We believe that a reasonable outcome would be a 3% depreciation in the Rmb this year. This would imply another 2% depreciation from current levels and would be consistent with last year’s trend. A small depreciation would achieve the policy goals of maintaining stability and supporting growth. Rmb pressure will be highest in 1H where there will likely be more interest rate cut.
The reality is that China has changed. Services are now contributing to GDP and employment growth more than Industry and Construction (charts from CLSA). A large devaluation would increase import prices and hurt the domestic economy.
Another chart illustrating the remarkable change in corporate leadership is a short decade:
The enormous importance of the Communist Party is something that seems to be underplayed.
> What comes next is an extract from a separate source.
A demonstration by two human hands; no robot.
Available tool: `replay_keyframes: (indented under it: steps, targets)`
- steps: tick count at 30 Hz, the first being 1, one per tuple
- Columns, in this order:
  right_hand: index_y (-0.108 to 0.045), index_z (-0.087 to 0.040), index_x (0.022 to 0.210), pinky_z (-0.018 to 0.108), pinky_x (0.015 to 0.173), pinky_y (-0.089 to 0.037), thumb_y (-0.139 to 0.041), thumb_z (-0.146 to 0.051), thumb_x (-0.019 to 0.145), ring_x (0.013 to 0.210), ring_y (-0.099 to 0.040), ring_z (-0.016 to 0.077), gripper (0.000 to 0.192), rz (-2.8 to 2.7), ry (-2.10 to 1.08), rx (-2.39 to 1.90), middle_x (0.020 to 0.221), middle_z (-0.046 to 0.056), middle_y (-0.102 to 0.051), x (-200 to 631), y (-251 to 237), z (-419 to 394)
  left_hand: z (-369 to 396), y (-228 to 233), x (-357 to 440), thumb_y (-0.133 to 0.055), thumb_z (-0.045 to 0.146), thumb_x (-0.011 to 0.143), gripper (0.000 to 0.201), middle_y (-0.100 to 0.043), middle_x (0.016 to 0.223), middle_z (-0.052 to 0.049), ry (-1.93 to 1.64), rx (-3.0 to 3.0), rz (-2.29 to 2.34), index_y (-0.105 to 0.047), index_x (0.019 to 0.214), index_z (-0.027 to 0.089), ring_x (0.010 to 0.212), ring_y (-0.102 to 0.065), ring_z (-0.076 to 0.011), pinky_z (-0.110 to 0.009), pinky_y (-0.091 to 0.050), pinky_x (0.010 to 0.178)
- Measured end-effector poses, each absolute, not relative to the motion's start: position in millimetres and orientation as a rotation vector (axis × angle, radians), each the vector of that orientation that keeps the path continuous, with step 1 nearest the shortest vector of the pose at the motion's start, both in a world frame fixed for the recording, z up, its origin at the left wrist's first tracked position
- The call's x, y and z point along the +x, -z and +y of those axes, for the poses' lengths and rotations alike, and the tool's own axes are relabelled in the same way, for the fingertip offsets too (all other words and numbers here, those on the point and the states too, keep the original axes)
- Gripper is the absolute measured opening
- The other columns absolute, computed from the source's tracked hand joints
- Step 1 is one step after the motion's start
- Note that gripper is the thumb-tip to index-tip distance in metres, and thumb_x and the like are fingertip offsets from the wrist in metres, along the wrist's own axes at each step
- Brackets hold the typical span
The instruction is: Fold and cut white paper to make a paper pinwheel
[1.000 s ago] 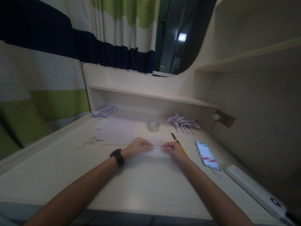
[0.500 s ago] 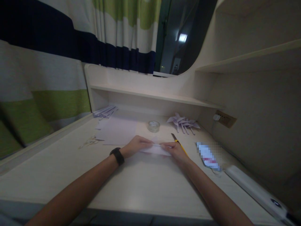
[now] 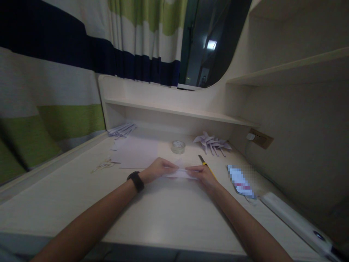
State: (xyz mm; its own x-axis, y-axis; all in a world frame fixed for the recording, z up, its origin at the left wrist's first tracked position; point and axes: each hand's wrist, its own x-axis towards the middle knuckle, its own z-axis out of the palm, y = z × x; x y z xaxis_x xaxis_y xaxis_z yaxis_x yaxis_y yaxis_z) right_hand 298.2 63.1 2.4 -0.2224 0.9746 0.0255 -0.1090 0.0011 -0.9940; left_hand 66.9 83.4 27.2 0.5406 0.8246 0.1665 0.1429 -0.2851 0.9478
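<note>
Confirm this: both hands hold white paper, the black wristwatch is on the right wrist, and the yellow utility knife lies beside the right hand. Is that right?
Not quite: the head view shows the black wristwatch on the left wrist, not the right. The left hand and right hand do hold white paper, and the yellow utility knife lies beside the right hand.

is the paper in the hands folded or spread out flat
Not spread flat: the white paper shows as a narrow band held between the left hand and right hand. Whether folded or rolled, cannot tell.
</note>
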Motion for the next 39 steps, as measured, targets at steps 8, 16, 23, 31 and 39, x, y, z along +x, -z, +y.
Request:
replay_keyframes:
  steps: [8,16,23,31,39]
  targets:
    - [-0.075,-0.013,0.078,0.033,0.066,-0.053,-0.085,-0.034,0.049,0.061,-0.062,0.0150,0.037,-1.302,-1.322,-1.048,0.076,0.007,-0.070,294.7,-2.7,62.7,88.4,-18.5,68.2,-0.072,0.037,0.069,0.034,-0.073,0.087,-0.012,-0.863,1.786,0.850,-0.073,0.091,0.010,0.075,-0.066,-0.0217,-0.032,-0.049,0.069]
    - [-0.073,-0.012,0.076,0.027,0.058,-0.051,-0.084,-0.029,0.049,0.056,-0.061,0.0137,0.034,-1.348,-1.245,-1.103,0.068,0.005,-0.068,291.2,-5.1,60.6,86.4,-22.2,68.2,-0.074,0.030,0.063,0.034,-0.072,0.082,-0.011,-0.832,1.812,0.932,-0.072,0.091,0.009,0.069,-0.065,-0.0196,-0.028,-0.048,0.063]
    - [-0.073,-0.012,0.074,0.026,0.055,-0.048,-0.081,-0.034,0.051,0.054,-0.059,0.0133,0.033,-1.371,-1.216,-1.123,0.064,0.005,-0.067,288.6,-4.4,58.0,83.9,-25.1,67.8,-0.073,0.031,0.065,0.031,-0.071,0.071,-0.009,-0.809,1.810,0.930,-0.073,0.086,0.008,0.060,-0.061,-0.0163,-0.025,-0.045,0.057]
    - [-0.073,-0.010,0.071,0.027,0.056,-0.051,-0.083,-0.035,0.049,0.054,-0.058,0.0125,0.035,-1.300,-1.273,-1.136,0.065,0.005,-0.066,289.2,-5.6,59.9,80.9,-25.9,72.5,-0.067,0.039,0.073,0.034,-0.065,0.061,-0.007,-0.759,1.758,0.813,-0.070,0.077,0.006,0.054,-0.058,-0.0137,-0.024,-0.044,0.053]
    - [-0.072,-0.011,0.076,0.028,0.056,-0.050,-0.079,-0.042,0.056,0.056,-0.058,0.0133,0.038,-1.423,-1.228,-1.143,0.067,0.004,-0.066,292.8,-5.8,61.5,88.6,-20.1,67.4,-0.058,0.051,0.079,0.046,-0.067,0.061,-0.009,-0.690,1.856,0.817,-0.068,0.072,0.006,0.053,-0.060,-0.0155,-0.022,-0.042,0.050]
If you operate in China, whether in business or any other sphere, the Party can make you or break you any day of the week. Nobody is bigger than the CPC. Somewhat related to this pervasiveness is the fact that China’s government is overwhelmingly concerned not with the South China Sea, relations with Japan or US criticism of its human rights record, but with stability and the provision of basic services – jobs, affordable food, basic medical care, i.e. bread and butter issues. And the reality is that for a developing country China does a very good job of providing these services. (David Murphy, CLSA’s head of China Reality Research).